Return the stretch from the line with "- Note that" through the line with "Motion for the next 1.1" in the data below, character for character, skipping all pictures.
[INFORMATION Boundary: Start]
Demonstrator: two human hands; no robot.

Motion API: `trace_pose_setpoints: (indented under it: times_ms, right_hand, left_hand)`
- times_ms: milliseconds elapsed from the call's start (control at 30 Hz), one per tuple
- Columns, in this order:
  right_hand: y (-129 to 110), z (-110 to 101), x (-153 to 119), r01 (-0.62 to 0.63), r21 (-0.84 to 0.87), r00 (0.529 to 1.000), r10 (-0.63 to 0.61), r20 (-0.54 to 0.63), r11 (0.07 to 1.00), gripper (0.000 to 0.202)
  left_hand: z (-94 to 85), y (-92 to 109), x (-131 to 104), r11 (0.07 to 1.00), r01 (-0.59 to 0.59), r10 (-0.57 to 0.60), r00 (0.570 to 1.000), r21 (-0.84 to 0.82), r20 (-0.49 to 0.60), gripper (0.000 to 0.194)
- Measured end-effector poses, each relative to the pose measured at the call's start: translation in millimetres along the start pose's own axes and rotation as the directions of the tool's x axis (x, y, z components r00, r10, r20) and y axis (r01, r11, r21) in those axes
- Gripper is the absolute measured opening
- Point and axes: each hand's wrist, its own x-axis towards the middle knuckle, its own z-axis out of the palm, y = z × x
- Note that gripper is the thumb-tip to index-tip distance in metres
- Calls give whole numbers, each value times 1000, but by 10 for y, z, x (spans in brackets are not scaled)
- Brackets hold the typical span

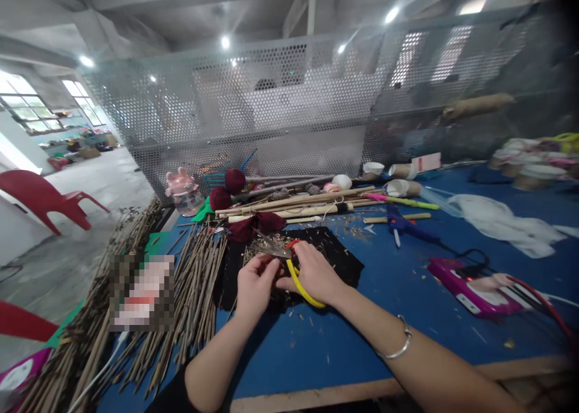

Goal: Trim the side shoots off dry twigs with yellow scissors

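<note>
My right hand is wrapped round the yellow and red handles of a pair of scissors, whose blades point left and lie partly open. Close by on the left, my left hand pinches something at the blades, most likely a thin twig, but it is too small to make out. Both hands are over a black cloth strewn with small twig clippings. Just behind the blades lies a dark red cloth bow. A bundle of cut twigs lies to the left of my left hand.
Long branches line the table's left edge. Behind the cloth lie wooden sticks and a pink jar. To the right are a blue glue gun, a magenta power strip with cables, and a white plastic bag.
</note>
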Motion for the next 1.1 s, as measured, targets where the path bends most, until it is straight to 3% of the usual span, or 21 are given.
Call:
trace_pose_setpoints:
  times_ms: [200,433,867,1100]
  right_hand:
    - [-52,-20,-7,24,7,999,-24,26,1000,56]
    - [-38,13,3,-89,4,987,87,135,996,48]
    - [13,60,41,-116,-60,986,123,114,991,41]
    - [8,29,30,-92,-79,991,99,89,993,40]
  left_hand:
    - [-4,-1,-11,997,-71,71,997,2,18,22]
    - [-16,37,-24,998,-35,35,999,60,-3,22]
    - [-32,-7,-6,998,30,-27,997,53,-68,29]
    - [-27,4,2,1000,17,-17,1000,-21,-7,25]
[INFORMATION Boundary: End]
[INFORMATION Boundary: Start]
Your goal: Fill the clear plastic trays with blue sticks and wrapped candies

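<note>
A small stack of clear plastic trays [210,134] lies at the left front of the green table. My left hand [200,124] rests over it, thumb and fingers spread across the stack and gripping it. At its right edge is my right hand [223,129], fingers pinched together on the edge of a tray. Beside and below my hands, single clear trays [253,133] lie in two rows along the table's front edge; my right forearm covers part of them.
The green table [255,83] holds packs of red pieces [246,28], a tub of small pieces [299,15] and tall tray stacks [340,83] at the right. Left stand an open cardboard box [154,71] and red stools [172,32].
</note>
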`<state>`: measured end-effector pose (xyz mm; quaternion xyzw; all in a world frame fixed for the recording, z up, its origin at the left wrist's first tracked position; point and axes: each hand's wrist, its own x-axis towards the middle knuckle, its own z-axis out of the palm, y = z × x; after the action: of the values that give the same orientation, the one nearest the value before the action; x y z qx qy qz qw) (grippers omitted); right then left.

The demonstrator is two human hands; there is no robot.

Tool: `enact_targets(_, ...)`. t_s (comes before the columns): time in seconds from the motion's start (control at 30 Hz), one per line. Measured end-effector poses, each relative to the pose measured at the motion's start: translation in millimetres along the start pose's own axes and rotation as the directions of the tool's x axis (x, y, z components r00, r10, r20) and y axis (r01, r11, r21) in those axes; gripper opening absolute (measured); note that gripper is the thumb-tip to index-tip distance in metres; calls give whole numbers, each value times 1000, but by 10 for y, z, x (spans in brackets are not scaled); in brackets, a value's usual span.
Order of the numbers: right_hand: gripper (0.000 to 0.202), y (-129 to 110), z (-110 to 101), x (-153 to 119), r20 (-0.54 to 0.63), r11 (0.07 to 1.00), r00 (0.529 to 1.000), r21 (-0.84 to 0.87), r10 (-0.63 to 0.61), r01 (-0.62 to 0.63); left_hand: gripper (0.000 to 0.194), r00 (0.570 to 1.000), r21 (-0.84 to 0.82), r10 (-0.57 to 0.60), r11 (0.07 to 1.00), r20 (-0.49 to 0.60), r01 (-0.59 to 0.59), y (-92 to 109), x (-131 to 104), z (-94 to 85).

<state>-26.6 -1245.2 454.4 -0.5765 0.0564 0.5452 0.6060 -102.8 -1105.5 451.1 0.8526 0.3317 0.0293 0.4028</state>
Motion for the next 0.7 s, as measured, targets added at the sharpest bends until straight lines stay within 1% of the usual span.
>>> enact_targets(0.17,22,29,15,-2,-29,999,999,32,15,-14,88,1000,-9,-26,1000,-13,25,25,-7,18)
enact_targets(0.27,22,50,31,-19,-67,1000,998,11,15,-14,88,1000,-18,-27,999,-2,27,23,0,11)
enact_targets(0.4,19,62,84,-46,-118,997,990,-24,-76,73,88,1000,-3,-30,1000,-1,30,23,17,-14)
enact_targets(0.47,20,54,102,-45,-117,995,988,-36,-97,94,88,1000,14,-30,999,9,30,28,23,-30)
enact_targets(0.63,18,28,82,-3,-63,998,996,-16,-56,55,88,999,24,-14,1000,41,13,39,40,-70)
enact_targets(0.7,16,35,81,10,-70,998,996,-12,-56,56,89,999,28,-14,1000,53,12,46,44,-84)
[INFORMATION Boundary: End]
**TASK SOLUTION:**
- Note that gripper is the thumb-tip to index-tip distance in metres
- Calls give whole numbers, each value times 1000, but by 10 for y, z, x (spans in brackets are not scaled)
- Brackets hold the typical span


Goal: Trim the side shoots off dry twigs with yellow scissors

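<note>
My right hand is wrapped round the yellow and red handles of a pair of scissors, whose blades point left and lie partly open. Close by on the left, my left hand pinches something at the blades, most likely a thin twig, but it is too small to make out. Both hands are over a black cloth strewn with small twig clippings. Just behind the blades lies a dark red cloth bow. A bundle of cut twigs lies to the left of my left hand.
Long branches line the table's left edge. Behind the cloth lie wooden sticks and a pink jar. To the right are a blue glue gun, a magenta power strip with cables, and a white plastic bag.
</note>
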Motion for the next 1.1 s, as measured, targets where the path bends most, until it is straight to 3% of the usual span, or 21 are given.

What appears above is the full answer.